In either case, you’ll need the FREE Adobe Reader - available at



If you would like to read at least part of the report, Seven Mountains Audubon has placed copies on reserve at public libraries in three of the counties where we operate – Northumberland, Snyder and Union. You will find copies, on reserve, at: the Union County Public Library, 205 Reitz Blvd., Lewisburg,- the Herr Memorial Library, 500 Market St., Mifflinburg,- the West End Library, Rt. 235 in Laurelton,- the Milton Public Library, 23 South Front St. Milton,- the Priestley Forsyth Memorial Library, 100 King St. Northumberland,- the Degenstein Community Library, 40 S. Fifth St., Sunbury,- the Selinsgrove Community Center Library, 1 N. High St., Selinsgrove,- the Middleburg Library, 13 N. Main St. Middleburg,- and the Beavertown Library, 111 W. Walnut St., Beavertown. All librarians were pleased to receive copies of the report and will be glad to help readers find it.

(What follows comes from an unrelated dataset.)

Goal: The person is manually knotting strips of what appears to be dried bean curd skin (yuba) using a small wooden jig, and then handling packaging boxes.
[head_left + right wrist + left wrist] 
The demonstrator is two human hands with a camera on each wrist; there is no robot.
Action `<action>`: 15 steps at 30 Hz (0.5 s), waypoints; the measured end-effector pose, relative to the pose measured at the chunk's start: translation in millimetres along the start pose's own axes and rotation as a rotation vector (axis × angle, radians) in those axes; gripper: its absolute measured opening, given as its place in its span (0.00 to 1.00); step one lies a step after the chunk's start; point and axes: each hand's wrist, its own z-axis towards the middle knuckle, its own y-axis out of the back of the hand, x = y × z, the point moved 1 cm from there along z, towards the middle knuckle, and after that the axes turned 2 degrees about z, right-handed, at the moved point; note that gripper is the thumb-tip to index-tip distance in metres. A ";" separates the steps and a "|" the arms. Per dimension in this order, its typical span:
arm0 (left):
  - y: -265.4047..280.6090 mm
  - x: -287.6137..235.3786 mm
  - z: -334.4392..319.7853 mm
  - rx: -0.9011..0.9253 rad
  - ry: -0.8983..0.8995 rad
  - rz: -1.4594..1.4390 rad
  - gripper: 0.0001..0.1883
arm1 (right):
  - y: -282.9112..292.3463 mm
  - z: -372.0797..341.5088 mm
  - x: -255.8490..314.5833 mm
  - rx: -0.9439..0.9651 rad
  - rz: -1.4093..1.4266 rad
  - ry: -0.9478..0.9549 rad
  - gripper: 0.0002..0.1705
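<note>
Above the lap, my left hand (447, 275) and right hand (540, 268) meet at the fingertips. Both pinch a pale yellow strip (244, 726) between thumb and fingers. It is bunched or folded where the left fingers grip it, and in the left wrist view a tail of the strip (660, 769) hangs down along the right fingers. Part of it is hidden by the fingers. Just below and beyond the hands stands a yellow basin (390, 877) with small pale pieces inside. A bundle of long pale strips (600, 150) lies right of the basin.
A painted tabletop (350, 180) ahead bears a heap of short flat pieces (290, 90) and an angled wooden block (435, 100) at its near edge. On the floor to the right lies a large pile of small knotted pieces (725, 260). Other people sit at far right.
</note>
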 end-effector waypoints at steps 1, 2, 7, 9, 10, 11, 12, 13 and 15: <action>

The Forum report deals with historical, scientific, political, and personal issues that we encourage all to read. We suggest you start with the 9 page Executive Summary which reports major findings and recommendations regarding management of forests and wildlife as well as findings and recommendations regarding policy and administration. Be sure to observe the excellent front and back cover illustrations of natural features and deer-damaged habitat.

You might continue with some of the 197 pages of text in the main report, which are supplemented by 143 pages of end notes, references cited, and appendices. It is a thorough treatment of all issues that confront decision makers who would like to create sustainable forests with their indigenous plant and animal denizens recognized and preserved.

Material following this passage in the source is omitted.